Since we are taking ratios, the denominator cancels any distribution proportional to \(g\) will also work - so we can use

\[\rho = \frac{g(X | \theta_p ) p(\theta_p)}{g(X | \theta ) p(\theta)}\]

• If \(\rho \ge 1\), then set \(\theta = \theta_p\)
• If \(\rho \lt 1\), then set \(\theta = \theta_p\) with probability \(\rho\), otherwise set \(\theta = \theta\) (this is where we use the standard uniform distribution)
• Repeat the earlier steps

After some number of iterations \(k\), the samples \(\theta_{k+1}, \theta_{k+2}, \dots\) will be samples from the posterior distributions. Here are initial concepts to help your intuition about why this is so:

• We accept a proposed move to \(\theta_{k+1}\) whenever the density of the (unnormalized) target distribution at \(\theta_{k+1}\) is larger than the value of \(\theta_k\) - so \(\theta\) will more often be found in places where the target distribution is denser
• If this was all we accepted, \(\theta\) would get stuck at a local mode of the target distribution, so we also accept occasional moves to lower density regions - it turns out that the correct probability of doing so is given by the ratio \(\rho\)
• The acceptance criteria only looks at ratios of the target distribution, so the denominator cancels out and does not matter - that is why we only need samples from a distribution proportional to the posterior distribution
• So, \(\theta\) will be expected to bounce around in such a way that its spends its time in places proportional to the density of the posterior distribution - that is, \(\theta\) is a draw from the posterior distribution.

Additional notes:

Different proposal distributions can be used for Metropolis-Hastings:

• The independence sampler uses a proposal distribution that is independent of the current value of \(\theta\).

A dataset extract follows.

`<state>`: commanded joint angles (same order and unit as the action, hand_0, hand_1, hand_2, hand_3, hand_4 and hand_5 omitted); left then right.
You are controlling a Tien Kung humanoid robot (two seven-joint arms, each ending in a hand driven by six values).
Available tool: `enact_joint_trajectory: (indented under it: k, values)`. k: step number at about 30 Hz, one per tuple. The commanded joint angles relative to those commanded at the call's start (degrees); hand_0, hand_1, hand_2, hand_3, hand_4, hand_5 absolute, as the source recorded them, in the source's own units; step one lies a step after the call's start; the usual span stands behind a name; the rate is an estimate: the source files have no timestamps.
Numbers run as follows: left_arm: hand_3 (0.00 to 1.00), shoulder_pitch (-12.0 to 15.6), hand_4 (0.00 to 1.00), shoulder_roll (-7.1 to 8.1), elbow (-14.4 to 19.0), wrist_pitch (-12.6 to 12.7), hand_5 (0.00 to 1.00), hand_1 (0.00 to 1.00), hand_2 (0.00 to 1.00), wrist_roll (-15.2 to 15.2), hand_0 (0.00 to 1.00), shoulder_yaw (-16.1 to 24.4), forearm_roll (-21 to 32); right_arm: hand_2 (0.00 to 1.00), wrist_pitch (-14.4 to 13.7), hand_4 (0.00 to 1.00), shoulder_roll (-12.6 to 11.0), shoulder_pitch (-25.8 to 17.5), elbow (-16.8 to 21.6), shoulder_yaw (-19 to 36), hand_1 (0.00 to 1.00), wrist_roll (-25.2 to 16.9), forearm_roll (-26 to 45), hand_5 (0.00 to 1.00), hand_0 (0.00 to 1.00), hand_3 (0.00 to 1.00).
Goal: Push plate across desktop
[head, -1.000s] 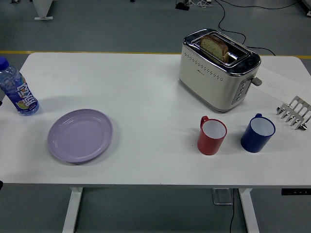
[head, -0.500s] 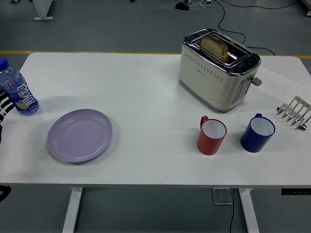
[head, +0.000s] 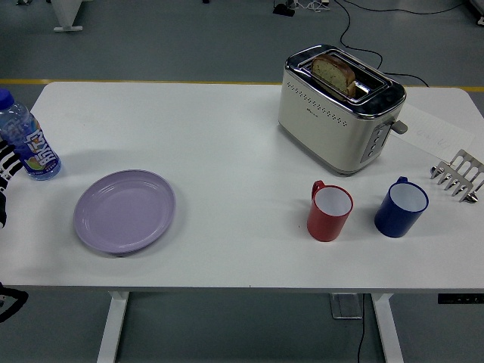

In this case the proposal distribution needs to be similar to the posterior distribution for efficiency, while ensuring that the acceptance ratio is bounded in the tail region of the posterior.
• The random walk sampler (used in this example) takes a random step centered at the current value of \(\theta\) - efficiency is a trade-off between small step size with high probability of acceptance and large step sizes with low probability of acceptance. Note (picture will be sketched in class) that the random walk may take a long time to traverse narrow regions of the probability distribution. Changing the step size (e.g. scaling \(\Sigma\) for a multivariate normal proposal distribution) so that a target proportion of proposals are accepted is known as tuning.
• Much research is being conducted on different proposal distributions for efficient sampling of the posterior distribution.

Example 1

Using MCMC to generate standard normal samples from uniform samples.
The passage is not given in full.